In time series, the two popularly used forecasting methodologies involve autoregressive integrated moving average (ARIMA) and vector auto regression (VAR). Unlike the regression models, ARIMA models allow to be explained by past or lagged values of Y itself and stochastic error terms. Sometimes ARIMA models are also known as atheoretic models as they are not derived from any economic theory. The VAR methodology resembles simultaneous equation modeling, but in this case each endogenous variable is explained by its lagged or past values and the lagged values of all other endogenous variables.

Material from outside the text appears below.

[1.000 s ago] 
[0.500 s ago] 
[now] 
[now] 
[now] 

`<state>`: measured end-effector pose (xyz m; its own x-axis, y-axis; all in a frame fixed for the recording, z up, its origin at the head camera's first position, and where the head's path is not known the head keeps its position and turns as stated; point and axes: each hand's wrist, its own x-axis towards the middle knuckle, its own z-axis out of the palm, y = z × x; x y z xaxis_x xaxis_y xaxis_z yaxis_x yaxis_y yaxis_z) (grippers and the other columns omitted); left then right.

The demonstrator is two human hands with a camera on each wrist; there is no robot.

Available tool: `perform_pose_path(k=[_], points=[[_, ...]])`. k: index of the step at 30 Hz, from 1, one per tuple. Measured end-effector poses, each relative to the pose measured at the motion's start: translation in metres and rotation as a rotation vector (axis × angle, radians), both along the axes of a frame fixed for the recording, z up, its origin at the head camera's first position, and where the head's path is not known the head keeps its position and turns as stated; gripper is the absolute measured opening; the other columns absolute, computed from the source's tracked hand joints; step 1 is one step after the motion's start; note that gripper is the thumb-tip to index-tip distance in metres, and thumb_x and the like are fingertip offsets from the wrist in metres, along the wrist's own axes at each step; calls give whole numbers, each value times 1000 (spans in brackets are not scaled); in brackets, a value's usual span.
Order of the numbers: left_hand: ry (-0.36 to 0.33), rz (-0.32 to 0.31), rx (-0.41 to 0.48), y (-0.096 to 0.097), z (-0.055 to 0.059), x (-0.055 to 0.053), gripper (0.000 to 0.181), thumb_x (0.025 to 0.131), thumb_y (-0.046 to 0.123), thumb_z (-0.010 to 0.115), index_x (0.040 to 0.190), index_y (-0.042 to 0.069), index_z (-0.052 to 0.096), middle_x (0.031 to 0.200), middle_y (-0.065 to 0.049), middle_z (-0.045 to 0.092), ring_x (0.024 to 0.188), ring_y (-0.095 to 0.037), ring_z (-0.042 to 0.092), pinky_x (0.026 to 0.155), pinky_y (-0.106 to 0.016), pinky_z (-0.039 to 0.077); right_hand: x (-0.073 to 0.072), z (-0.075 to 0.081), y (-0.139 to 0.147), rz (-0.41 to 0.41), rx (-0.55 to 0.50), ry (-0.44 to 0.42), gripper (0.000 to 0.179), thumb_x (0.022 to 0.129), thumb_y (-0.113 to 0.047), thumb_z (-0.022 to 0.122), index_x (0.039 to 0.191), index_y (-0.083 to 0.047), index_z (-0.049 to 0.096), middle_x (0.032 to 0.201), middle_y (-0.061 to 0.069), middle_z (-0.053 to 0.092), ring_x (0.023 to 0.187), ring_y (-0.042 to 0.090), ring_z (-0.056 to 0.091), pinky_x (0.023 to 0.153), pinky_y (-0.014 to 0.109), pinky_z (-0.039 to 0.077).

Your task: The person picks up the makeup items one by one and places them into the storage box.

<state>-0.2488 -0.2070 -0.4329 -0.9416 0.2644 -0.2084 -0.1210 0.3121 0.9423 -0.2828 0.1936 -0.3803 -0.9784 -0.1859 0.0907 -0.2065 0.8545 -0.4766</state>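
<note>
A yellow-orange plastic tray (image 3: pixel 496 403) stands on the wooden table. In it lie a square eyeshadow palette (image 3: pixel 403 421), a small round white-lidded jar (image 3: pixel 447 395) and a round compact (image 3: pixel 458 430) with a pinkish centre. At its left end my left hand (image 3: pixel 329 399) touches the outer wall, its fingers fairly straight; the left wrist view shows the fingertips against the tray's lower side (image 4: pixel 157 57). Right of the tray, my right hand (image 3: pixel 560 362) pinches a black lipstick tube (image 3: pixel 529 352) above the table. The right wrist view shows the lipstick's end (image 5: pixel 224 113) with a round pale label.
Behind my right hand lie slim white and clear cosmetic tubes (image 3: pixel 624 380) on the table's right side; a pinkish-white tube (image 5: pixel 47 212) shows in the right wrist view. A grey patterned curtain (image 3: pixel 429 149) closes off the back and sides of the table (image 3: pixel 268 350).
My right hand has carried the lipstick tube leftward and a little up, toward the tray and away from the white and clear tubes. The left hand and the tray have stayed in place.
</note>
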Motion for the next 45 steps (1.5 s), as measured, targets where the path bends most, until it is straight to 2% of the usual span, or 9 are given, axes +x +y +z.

There are special types of models to cater to the specific requirements of certain data sets. For instance, the financial time-series data such as stock prices, exchange rates, and inflation rates often show wide swings in their values for an extended period of time followed by periods of relative calm. This phenomenon is termed as volatility clustering. A special class of models, namely autoregressive conditional heteroscedasticity (ARCH) and generalized ARCH (GARCH) are used for analysing and forecasting financial time series.

Econometrics offers researchers a wide variety of choices at each stage of model building. The challenge before a researcher is to choose the appropriate model. The results obtained are conditional upon the chosen model which implies that a researcher needs to be very careful while formulating the econometric model, especially when there may be several competing theories to explain an economic phenomenon. Initially a researcher may have to do a large number of hit and trial experiments to arrive at the appropriate model. The number of attempts is expected to decrease as one develops the necessary skill and intuition. Thus, econometric model building is sometimes considered an art rather than a science.

References

Bhattacharya, B., & Mukherjee, J. (2006). Indian stock price movements and the macroeconomic context: A time-series analysis. Journal of International Business and Economics, 5(1), 88-93.

Gujarati, D. N. (2004). Basic econometrics (4th ed.). New Delhi, India: Tata McGraw-Hill.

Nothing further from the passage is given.